• **EXERCISE**
Make an exact copy of the lines from the one containing "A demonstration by" to the end of the records below, and leave out everything else.

· · · · ·

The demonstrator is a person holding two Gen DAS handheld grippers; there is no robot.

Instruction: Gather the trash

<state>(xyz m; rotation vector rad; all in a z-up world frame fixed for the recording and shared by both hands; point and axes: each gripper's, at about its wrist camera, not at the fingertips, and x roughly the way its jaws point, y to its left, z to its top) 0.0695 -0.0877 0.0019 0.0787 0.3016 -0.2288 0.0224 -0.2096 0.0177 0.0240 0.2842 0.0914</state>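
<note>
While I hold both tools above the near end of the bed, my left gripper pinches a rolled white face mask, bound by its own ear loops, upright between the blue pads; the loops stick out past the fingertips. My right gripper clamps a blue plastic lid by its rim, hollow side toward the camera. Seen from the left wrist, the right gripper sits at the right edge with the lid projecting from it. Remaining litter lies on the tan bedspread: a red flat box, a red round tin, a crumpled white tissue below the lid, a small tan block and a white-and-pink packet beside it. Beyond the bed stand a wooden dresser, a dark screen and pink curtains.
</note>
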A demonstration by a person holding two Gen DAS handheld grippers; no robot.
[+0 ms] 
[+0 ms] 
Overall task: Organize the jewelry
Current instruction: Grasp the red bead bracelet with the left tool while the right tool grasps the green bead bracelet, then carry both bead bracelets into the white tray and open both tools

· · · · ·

• **YOUR RESPONSE**
A demonstration by a person holding two Gen DAS handheld grippers; no robot.
[+0 ms] 
[+0 ms] 
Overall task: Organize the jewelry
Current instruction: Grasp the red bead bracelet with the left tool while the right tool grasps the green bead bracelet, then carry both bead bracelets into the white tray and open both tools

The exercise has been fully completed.